# [REQUIREMENT]
Scan the entries below and return each line that contains "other".

# [THE DATA]

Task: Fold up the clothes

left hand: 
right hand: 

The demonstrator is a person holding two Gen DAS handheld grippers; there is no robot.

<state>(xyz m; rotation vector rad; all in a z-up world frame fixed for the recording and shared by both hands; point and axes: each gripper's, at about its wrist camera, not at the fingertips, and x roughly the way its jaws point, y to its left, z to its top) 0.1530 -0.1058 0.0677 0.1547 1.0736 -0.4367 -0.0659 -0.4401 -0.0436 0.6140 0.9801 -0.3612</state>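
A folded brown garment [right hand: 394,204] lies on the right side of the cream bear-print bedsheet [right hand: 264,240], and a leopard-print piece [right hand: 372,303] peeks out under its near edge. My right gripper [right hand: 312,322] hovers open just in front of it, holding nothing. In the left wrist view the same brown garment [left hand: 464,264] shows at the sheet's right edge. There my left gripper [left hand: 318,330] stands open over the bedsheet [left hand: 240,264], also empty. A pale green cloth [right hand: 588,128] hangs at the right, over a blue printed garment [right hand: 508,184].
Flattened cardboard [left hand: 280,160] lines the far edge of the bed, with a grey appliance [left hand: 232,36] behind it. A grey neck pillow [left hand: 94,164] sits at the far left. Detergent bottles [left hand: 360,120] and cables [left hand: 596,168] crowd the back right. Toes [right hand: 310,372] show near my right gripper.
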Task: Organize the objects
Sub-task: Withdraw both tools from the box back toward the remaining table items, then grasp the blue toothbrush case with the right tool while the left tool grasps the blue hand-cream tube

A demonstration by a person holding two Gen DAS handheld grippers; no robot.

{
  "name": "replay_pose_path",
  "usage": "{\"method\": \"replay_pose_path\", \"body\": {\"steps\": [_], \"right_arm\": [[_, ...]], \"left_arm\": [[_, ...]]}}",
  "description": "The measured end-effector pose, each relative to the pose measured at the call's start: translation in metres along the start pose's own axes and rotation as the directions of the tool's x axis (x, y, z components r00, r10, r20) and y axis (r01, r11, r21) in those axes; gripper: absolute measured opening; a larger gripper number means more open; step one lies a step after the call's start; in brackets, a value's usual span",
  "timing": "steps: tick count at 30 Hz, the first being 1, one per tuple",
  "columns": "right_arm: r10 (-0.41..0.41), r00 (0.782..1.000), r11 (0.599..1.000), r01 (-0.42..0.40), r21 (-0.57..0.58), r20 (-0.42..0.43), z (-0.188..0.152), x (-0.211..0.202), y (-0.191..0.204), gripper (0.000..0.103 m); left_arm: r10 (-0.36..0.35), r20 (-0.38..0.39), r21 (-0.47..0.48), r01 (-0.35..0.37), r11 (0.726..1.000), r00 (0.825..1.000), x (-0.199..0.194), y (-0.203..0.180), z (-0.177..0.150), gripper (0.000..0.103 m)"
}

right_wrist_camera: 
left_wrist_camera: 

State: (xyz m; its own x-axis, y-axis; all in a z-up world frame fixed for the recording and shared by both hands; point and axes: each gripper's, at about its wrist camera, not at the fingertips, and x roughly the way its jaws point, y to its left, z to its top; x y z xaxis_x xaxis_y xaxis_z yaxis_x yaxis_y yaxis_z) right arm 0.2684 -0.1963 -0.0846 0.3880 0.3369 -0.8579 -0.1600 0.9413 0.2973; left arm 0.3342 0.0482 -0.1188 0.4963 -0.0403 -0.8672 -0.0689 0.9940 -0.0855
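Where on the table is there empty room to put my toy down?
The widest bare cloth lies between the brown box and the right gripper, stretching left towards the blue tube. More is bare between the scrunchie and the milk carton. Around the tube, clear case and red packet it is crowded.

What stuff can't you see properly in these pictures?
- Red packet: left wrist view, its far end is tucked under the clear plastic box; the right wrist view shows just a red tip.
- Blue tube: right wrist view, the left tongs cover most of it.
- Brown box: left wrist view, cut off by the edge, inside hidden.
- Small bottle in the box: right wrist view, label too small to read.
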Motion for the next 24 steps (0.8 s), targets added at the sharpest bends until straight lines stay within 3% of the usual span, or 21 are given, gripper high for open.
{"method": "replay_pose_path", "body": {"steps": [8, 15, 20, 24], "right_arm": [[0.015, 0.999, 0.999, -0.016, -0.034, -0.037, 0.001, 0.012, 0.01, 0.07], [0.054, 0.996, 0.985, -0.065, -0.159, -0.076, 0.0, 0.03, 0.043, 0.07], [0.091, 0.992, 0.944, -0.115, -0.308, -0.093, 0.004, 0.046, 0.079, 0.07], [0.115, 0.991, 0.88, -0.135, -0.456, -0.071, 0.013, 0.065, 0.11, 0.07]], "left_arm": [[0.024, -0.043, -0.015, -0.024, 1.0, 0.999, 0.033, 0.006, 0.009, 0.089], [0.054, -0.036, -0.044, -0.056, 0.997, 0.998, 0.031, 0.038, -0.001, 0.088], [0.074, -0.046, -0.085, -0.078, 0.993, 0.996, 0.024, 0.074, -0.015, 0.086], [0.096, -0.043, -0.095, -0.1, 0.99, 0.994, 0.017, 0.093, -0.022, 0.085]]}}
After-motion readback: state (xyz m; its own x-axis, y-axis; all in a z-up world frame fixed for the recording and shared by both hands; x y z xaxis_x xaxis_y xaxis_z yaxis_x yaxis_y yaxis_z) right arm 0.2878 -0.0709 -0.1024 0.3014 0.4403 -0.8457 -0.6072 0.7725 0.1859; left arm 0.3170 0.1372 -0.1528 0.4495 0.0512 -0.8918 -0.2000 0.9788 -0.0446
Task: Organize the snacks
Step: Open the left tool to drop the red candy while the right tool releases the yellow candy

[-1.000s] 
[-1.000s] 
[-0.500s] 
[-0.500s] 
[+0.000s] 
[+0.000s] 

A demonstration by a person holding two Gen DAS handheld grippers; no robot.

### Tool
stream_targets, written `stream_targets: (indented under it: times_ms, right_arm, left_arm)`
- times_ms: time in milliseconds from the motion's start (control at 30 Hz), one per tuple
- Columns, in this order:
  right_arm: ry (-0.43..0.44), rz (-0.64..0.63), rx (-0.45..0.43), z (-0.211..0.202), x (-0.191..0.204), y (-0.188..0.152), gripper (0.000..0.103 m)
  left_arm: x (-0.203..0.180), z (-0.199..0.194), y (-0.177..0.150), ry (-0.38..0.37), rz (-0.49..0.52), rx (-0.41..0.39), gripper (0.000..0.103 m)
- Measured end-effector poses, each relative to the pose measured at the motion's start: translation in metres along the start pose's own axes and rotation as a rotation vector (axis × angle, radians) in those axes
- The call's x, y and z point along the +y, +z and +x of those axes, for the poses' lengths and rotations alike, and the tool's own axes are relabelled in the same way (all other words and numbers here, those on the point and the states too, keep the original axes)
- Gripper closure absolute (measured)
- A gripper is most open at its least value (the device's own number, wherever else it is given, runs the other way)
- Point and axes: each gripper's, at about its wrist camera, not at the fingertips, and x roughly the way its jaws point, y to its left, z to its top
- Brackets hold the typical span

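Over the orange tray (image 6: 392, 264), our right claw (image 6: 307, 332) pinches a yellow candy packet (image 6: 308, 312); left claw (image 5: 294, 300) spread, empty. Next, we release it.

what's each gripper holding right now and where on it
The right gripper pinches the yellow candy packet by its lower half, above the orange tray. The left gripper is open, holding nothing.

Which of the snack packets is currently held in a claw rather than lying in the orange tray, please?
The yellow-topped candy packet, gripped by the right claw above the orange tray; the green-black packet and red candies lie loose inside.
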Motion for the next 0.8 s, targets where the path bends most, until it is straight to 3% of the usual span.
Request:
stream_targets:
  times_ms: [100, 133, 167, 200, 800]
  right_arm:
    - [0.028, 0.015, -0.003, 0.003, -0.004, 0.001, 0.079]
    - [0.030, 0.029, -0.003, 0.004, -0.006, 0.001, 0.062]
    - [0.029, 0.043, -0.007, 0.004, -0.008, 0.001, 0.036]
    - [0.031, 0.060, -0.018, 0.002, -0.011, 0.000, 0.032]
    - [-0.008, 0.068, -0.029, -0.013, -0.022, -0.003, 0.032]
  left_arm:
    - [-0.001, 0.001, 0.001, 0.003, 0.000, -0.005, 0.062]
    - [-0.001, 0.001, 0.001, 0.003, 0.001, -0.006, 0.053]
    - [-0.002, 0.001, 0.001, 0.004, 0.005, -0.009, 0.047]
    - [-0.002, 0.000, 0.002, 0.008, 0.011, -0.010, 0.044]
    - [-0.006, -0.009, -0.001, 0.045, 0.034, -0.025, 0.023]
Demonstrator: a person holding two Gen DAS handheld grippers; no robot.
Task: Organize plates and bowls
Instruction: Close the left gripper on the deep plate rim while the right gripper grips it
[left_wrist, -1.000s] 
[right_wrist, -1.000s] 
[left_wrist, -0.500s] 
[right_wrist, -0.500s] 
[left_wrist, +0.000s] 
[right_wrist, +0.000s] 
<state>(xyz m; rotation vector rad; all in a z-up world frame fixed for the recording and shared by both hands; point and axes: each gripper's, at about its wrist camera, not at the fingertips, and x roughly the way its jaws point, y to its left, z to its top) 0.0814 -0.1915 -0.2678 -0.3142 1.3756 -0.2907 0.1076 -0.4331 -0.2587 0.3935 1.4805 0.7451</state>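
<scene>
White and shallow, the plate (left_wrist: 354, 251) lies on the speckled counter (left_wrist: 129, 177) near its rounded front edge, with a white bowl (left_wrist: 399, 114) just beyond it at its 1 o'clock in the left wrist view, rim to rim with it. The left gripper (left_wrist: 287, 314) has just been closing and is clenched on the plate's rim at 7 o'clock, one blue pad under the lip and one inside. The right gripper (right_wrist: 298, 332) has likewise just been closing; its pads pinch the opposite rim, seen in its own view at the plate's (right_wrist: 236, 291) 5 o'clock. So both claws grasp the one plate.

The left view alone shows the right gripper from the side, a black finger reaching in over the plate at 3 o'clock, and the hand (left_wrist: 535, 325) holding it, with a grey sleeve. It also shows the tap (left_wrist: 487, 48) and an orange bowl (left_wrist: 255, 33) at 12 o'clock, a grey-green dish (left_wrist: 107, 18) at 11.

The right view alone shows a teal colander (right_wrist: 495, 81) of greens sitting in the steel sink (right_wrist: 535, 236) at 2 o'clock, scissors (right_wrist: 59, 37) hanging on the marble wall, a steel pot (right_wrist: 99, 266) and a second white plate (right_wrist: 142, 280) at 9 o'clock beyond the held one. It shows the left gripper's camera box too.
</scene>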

# [RESPONSE BELOW]
- The call's x, y and z point along the +y, +z and +x of those axes, for the poses' lengths and rotations alike, and the tool's own axes are relabelled in the same way (all other words and numbers here, those on the point and the states too, keep the original axes)
- A gripper is most open at its least value (the device's own number, wherever else it is given, runs the other way)

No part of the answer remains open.